Records Management Policy Reviewed, Approved, and uploaded to SOSE Hub – next Review May 2026 (see evidence 3a, 3b).

Self-assessment Update as submitted by the Authority since 4 April 2024

Show this section

Thank you for confirming that a Records Management Policy remains in place, and that this has a regular review schedule. We note that the next review is due in May 2024.

Progress update review -14 March 2025

Show this section

Thank you for this update on keeping the Records Management Policy up to date which has been noted. Update required on any change.

Element 4: Business Classification

Status:

8 June 2022 - agreed plan - Amber
4 April 2024 - review - Amber
14 March 2025 - review - Green

Keeper's Report - 8 June 2022

Show this section

[The] text of the RMP (for example at page 8) makes it clear that this is an area of development for the authority and the IAR will be expanded to include all SOSE’s information assets. The RMP states under future developments: “Once the business classification scheme has been integrated into the information asset register, this will be a key tool for ongoing improvement of public record keeping and information asset management across SOSE, including the classification of all records and other information assets against the business. Further work is needed to rationalise the business classification elements in the SOSE Data Retention Schedule and M365 document library retention label register, to create a single, controlled business classification scheme, integrated in the Data Retention Schedule and information asset register. This work will be undertaken in consultation with Information Asset Owners.” The Keeper agrees these actions and particularly commends the involvement of local business area information asset owners (see Local Records Management under General Comments below) in developments affecting their records.

Self-assessment update - 26 September 2023

Show this section

A functional BCS has been developed as has an IAR, and SOSE has begun the process of verifying the contents of the IAR with the relevant business teams. This includes identifying Information Asset Owners as well as the Information Asset Custodians and putting in place an appropriate governance framework. SOSE has also named a SIRO to support this work. It is intended to have this work completed by the end of this calendar year.

The BCS will be integrated into record keeping at SOSE although it has yet to be decided exactly how this will be incorporated at SOSE to ensure there is maximum benefit: it will help inform decisions around any new filing structure as well as keywords and, as part of the ongoing work for this year, we will be looking at options such as the use of the TermStore within SharePoint.

Progress review - 4 April 2024

Show this section

The Assessment team is grateful for this update on Business Classification Scheme and Information Asset Register development. This is a significant step towards completing the improvement actions identified in the Keeper’s Assessment Report.

The Assessment Team confirms that the work to verify the IAR contents and identifying Information Asset Owners and Custodians, and establishing a robust governance framework, has now been completed as scheduled.

The Team understands that the gradual incorporation of the BCS into day-to-day recordkeeping is still ongoing.

This Element will remain at Amber while work on fully embedding the BCS continues.

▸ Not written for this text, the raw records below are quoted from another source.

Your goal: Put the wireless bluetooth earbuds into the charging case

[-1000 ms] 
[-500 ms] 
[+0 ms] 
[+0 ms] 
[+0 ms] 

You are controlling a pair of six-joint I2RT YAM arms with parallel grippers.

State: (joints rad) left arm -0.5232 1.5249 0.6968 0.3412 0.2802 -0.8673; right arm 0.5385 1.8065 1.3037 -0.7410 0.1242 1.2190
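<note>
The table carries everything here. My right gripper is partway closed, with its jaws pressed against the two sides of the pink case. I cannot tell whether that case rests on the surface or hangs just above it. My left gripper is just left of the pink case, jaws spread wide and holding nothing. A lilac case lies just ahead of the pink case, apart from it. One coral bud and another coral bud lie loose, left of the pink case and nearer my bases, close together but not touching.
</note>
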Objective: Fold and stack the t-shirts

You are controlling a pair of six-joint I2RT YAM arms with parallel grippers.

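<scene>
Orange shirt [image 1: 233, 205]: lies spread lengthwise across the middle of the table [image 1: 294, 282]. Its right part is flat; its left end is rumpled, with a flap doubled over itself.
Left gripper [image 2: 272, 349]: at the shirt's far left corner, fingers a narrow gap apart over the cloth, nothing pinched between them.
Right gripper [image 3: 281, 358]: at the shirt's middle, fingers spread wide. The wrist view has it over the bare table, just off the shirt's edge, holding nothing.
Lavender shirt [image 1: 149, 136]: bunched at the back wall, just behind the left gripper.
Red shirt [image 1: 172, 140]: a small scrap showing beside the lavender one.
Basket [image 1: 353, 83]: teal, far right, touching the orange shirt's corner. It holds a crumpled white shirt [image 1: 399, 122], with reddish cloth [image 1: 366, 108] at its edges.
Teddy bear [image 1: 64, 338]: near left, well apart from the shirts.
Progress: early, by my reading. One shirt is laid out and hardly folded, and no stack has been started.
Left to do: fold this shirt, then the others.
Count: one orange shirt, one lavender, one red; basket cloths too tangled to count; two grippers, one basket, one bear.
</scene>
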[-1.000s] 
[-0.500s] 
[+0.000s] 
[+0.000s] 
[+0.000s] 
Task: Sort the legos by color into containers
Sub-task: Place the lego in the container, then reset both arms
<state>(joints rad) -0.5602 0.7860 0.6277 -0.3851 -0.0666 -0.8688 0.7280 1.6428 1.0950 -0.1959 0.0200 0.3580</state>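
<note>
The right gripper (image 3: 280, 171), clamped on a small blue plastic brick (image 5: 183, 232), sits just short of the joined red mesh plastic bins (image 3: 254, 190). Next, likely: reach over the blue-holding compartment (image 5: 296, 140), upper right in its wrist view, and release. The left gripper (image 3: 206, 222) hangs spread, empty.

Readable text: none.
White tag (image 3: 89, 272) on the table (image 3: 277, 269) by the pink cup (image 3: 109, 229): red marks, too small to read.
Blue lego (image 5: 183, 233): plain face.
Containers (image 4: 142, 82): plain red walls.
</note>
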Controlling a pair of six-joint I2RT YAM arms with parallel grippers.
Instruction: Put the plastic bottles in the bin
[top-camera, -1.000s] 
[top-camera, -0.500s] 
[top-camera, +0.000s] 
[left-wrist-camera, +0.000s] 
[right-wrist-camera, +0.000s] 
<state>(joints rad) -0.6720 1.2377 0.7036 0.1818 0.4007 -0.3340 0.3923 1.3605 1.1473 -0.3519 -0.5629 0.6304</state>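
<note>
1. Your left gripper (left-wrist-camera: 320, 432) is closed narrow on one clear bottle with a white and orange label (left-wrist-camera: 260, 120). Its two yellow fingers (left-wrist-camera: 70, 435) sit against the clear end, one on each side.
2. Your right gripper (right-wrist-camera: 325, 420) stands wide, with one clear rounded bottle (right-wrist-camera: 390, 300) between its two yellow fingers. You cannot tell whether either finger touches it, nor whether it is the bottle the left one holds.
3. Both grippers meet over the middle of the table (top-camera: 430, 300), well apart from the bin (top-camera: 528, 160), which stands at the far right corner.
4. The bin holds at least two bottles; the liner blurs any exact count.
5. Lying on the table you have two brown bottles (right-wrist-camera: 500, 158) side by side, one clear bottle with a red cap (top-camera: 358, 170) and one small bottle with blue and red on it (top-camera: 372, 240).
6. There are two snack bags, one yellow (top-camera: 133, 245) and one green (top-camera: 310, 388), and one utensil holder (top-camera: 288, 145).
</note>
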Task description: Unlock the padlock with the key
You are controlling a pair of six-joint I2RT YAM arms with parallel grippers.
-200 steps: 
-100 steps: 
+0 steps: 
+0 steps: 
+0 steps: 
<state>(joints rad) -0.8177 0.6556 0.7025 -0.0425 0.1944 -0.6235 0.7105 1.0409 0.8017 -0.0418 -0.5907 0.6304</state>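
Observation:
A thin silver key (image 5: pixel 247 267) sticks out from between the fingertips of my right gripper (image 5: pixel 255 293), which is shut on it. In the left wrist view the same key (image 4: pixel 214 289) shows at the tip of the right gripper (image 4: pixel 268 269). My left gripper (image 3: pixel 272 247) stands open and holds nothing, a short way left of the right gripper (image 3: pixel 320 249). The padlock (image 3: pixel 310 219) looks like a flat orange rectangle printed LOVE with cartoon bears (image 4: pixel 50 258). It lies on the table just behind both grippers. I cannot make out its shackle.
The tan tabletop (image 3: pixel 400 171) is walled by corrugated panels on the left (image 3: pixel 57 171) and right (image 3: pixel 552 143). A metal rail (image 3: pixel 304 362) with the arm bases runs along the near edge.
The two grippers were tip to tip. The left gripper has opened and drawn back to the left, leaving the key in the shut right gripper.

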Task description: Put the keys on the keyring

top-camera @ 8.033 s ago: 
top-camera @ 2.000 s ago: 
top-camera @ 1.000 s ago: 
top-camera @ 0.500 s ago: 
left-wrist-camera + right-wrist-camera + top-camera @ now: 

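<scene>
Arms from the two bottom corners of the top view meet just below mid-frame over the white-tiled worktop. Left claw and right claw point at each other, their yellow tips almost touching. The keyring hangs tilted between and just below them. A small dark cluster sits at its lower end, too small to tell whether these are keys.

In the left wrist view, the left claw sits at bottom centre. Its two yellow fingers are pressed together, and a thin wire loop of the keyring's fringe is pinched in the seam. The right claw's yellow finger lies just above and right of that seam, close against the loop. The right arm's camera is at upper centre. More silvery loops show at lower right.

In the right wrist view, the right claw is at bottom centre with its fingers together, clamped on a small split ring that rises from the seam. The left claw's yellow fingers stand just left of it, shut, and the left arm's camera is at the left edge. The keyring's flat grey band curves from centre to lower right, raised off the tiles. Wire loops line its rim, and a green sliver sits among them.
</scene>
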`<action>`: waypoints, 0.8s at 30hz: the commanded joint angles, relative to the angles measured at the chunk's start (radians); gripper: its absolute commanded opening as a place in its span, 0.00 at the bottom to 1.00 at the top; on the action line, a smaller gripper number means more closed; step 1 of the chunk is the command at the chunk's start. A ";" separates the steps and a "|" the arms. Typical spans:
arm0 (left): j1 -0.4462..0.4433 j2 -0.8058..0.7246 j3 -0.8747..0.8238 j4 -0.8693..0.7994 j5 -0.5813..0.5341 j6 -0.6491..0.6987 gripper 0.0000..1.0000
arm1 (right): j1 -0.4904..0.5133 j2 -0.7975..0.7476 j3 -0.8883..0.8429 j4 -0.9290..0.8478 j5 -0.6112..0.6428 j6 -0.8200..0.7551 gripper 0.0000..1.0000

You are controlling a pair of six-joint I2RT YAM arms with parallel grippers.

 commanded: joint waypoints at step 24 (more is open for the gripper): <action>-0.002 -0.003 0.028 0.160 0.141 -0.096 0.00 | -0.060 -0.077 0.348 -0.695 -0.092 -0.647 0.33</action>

The Team looks forward to updates on progress in this Element in future PURs.

Self-assessment Update as submitted by the Authority since 4 April 2024

Show this section

Business Classification Scheme is included in the Information Asset Register which is now embedded within SOSE (see evidence 4a, 4m).

Information Asset Owner Information session held 13/02/2024 covering role and responsibilities of IAO (see evidence 4b, 4c).

Information Asset Custodian sessions held May to July covering role and responsibilities of IAC (see evidence 4d, 4e, 4f, 4g).

Further Sessions held with Information Asset Custodians on the Information Asset Register in July. This included reviewing the current assets identified and IACs to confirm details held on current assets and identify and record new assets (see evidence 4h, 4i, 4j, 4k).

Information Asset Register now available to colleagues on SOSE Hub (see evidence 4l).

Progress update review - 14 March 2025

Show this section

The Assessment Team notes that SOSE now has a functional Business Classification Scheme, integrated into the Information Asset Register. This has also been fully embedded into day-to-day operations.

It is good to hear SOSE has provided information sessions to both Information Asset Owners and Custodians.

The Assessment also notes that it has received the evidence documents provided with thanks.

This Element has been turned from Amber to Green to indicate that SOSE has now closed the gap identified by the Keeper at the time of the Records Management Plan (RMP) Agreement in 2022. While the original element will remain at Amber until a formal resubmission takes place, a Green PUR status indicates progress has been made and that the authority is well-placed to obtain a Green RMP status under this Element upon formal resubmission.

Element 5: Retention schedule

Status:

8 June 2022 - agreed plan - Amber
4 April 2024 - review - Amber
14 March 2025 - review - Green

Keeper's Report - 8 June 2022

Show this section

A draft version of the DRS has been shared with the Keeper and he agrees that it is an appropriate arrangement for recording the allocation of retention decisions to record type. The Keeper understands that this draft will be combined with the authority’s Business Classification Scheme (in development) to create an expanded Information Asset Register. The Keeper agrees this action. A single point of reference will be a strong business tool for the authority. […]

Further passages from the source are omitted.